From the line that contains "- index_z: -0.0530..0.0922" through the line that contains "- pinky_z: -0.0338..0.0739", output every line of the listing below exactly and leave out all the rest.
Segment Start: Exercise material
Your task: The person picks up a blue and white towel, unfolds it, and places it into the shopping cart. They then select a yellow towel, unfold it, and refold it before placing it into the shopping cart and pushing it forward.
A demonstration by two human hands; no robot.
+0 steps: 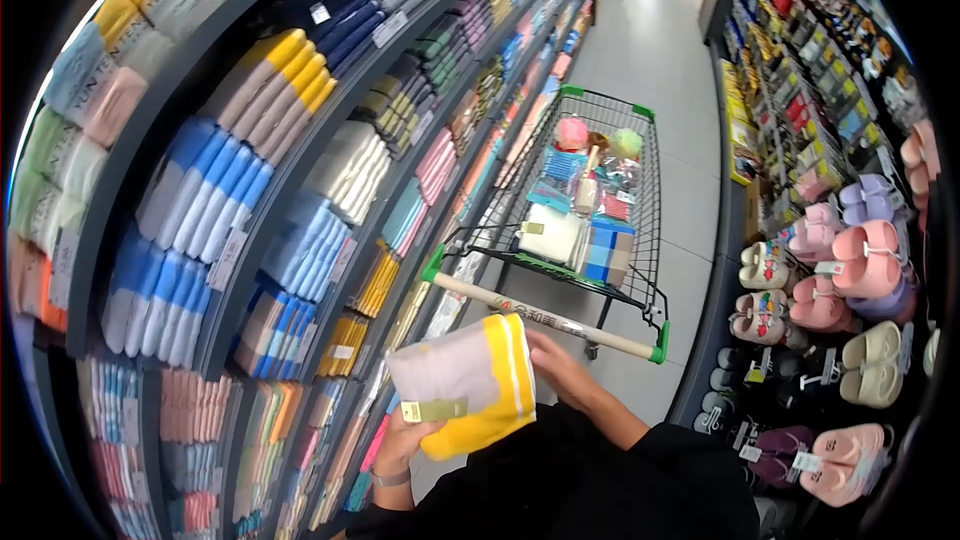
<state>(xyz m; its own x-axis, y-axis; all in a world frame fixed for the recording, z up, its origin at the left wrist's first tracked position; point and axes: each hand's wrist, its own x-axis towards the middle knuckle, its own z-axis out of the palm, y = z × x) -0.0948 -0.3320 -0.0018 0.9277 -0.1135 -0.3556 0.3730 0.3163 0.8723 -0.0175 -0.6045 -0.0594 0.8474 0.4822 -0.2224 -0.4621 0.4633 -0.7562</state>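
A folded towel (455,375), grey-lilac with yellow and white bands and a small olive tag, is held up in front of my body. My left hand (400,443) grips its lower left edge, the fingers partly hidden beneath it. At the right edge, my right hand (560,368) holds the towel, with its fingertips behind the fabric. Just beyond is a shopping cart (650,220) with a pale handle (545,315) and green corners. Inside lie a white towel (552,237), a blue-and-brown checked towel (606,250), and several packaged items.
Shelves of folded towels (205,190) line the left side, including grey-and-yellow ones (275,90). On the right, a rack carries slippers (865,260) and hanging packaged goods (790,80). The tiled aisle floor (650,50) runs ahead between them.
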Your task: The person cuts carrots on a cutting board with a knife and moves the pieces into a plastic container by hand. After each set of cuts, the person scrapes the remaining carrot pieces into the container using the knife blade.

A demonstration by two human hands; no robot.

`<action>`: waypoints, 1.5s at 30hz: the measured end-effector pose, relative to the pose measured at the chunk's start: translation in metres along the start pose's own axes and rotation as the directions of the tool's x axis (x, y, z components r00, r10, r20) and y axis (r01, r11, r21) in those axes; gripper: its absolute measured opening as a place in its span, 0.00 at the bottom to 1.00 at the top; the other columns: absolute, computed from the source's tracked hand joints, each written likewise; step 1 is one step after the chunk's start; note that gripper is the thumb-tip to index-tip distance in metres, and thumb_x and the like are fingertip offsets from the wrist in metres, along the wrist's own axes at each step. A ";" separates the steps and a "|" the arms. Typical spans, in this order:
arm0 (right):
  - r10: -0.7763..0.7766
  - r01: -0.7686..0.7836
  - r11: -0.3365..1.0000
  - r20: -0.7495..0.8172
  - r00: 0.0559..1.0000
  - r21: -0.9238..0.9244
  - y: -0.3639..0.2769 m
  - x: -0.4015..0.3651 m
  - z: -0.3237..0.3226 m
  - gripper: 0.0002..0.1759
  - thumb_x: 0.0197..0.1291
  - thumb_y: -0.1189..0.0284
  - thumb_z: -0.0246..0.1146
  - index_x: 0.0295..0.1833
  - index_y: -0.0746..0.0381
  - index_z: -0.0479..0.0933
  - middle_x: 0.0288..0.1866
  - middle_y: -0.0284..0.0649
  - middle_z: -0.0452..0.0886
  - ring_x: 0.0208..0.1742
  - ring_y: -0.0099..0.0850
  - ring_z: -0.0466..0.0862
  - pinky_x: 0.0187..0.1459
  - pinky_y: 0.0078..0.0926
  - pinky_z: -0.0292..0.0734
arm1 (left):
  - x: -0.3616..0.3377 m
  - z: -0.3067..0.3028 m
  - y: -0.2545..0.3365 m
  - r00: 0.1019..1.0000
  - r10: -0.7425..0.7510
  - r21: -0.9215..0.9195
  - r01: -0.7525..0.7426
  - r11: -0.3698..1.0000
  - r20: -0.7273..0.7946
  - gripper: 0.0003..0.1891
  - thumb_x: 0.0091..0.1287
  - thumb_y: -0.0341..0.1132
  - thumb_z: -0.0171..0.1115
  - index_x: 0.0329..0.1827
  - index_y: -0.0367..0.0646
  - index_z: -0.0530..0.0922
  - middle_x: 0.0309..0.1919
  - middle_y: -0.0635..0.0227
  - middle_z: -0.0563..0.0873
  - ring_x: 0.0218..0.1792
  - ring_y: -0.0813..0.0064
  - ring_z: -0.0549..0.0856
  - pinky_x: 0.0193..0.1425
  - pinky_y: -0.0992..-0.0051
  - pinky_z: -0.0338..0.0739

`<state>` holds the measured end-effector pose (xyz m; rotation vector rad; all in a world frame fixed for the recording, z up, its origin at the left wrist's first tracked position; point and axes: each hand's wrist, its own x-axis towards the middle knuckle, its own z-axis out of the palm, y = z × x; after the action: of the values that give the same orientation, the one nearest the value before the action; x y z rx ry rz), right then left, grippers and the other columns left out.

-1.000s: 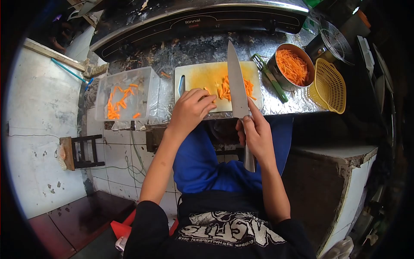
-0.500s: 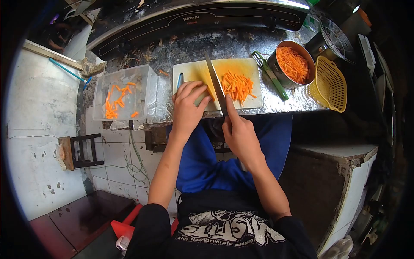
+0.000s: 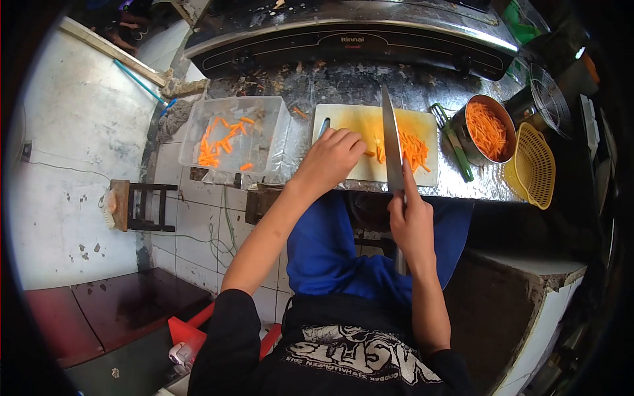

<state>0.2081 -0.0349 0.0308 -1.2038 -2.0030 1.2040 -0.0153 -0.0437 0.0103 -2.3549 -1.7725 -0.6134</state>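
Note:
A white cutting board [image 3: 337, 117] with a yellow-orange stain lies at the counter's front edge. My left hand [image 3: 332, 157] rests on its left half, fingers curled over a piece of carrot [image 3: 369, 153] whose orange end peeks out at the fingertips. My right hand [image 3: 413, 221] grips a large kitchen knife [image 3: 392, 142], forefinger along the blade, tip pointing away from me. The blade stands over the board between a few cut bits on its left and a pile of carrot sticks [image 3: 414, 150] on its right. Most of the held carrot is hidden by my hand.
Left of the board stands a clear plastic box [image 3: 267, 148] with some carrot pieces. To the right are a green-handled peeler [image 3: 456, 146], a metal pot [image 3: 471, 142] full of carrot sticks and a yellow basket [image 3: 543, 175]. A black stove [image 3: 297, 49] borders the back.
The view has swung, so the counter appears farther right and lower. The knife has moved rightward away from my left fingers, and cut carrot bits now show between them.

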 end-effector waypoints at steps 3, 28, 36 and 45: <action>0.001 -0.001 1.000 -0.019 1.000 0.003 0.004 -0.001 -0.001 0.36 0.67 0.82 0.54 0.81 0.65 0.58 0.32 0.59 0.83 0.34 0.52 0.89 0.39 0.35 0.82 | -0.007 0.000 0.003 1.000 -0.027 0.033 0.027 0.999 0.002 0.11 0.60 0.26 0.66 0.46 0.39 0.81 0.41 0.64 0.83 0.47 0.62 0.84 0.54 0.65 0.78; 0.004 -0.006 0.996 0.019 1.000 0.085 0.000 -0.008 0.000 0.33 0.70 0.79 0.56 0.80 0.67 0.59 0.27 0.58 0.79 0.29 0.53 0.85 0.36 0.41 0.79 | -0.011 0.002 0.029 0.843 -0.520 -0.362 0.446 0.819 -0.136 0.12 0.70 0.30 0.66 0.52 0.34 0.87 0.33 0.56 0.89 0.30 0.61 0.89 0.38 0.70 0.83; -0.137 0.139 0.989 0.045 0.990 -0.042 0.000 -0.006 0.031 0.37 0.66 0.81 0.58 0.78 0.76 0.55 0.29 0.62 0.81 0.29 0.58 0.84 0.35 0.54 0.78 | -0.012 -0.008 0.025 0.703 -0.642 -0.519 0.688 0.507 0.305 0.11 0.69 0.33 0.69 0.48 0.33 0.88 0.27 0.64 0.90 0.24 0.80 0.87 0.31 0.78 0.81; -0.172 0.173 0.982 0.016 0.985 -0.080 -0.001 0.014 0.036 0.36 0.65 0.81 0.57 0.77 0.79 0.54 0.28 0.63 0.80 0.28 0.59 0.83 0.33 0.56 0.77 | -0.007 -0.006 0.017 0.857 -0.508 -0.461 0.485 0.743 0.083 0.15 0.61 0.31 0.75 0.52 0.42 0.90 0.43 0.63 0.87 0.43 0.70 0.85 0.50 0.71 0.80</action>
<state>0.1737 -0.0386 0.0140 -1.0384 -2.1320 1.0543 -0.0025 -0.0573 0.0147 -2.0549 -2.4873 -1.2933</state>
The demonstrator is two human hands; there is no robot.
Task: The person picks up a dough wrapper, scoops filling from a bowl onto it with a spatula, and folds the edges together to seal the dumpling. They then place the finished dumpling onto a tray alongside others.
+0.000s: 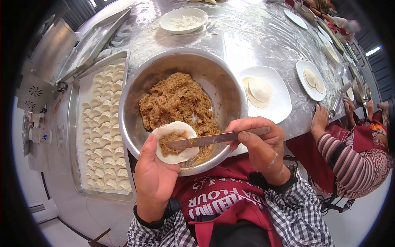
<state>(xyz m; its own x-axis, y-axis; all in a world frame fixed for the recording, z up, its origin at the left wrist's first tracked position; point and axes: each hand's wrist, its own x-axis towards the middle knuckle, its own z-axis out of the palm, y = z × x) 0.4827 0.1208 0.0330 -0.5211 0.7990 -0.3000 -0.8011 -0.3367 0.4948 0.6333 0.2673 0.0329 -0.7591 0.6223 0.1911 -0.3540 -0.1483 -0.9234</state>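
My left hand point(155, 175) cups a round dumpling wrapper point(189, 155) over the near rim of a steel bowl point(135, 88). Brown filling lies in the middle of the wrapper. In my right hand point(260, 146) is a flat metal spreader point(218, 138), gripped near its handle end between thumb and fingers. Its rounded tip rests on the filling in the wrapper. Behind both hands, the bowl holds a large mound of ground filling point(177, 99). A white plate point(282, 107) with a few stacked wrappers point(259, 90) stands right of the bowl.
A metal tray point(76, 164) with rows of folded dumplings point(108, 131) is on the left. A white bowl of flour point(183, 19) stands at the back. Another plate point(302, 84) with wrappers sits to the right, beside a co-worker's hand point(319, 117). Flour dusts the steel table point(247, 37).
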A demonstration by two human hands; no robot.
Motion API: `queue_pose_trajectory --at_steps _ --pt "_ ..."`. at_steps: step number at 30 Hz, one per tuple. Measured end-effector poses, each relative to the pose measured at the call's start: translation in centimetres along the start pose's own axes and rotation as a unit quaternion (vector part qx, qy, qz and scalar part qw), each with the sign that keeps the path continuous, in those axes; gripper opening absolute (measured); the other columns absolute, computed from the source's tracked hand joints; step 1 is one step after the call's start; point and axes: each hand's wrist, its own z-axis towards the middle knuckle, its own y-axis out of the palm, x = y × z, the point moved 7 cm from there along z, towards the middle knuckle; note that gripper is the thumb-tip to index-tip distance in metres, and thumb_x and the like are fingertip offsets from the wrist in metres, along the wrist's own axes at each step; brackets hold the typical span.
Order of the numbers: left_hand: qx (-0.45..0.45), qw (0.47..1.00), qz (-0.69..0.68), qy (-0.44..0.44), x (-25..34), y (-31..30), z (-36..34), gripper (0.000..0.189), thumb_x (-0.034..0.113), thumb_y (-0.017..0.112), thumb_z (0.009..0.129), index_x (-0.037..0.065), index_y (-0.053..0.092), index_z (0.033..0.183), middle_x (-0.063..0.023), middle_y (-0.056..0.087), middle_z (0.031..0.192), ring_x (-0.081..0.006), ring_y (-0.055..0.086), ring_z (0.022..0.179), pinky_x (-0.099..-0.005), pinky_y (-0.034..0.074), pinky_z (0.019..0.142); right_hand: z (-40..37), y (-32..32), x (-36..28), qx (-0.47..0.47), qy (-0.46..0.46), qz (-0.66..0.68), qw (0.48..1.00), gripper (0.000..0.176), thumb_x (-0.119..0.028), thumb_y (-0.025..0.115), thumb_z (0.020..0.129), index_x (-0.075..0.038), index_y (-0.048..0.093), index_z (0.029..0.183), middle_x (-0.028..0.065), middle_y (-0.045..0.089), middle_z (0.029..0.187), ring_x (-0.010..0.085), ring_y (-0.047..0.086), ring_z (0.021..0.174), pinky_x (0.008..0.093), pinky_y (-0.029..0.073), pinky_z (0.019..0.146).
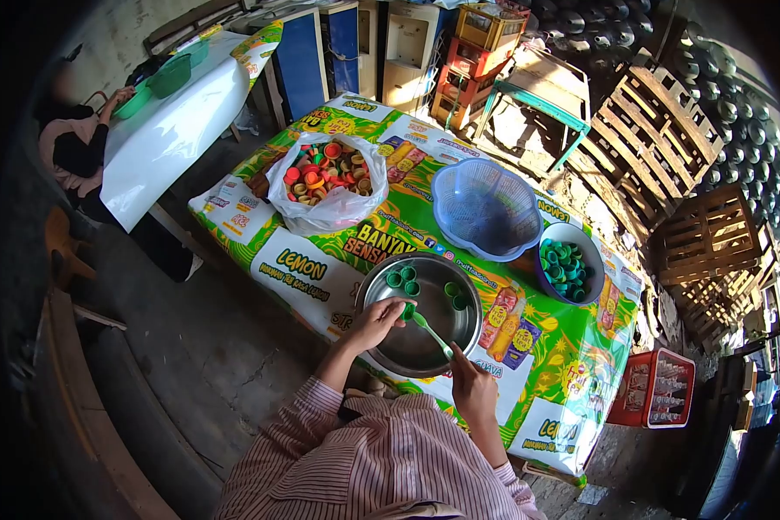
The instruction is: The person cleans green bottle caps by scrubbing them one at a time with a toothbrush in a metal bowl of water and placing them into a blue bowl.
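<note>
Over a round steel basin (361, 295), my left hand (380, 325) pinches a green bottle cap (407, 312). My right hand (473, 386) is closed around the handle of a light green toothbrush (438, 339), its head at the cap. Several more green caps (410, 288) lie inside the basin, in a group at its far left and another at its far right. Behind the basin's right side stands a blue plastic basket (485, 208). A bowl (594, 282) to the right holds many green caps (563, 264).
A white plastic bag (299, 217) of red, orange and yellow caps sits on the patterned tablecloth (290, 269). A red crate (654, 390) stands right of the table. Wooden pallets (659, 121) lie beyond. At far left a person (78, 152) sits by another table (182, 121).
</note>
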Motion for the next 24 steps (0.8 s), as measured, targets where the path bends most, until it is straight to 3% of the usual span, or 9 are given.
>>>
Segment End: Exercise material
**Expected answer:**
  - index_z: -0.0530..0.0922
  - middle_x: 0.0309..0.1919
  - middle_y: -0.0635..0.0227
  - middle_z: -0.0563..0.0873
  - ring_x: 0.0218..0.1792
  - ring_y: -0.0813..0.0064
  - ring_z: -0.0549..0.0856
  - pinky_x: 0.0193..0.1425
  - pinky_y: -0.0992..-0.0051
  - pinky_z: -0.0338..0.0739

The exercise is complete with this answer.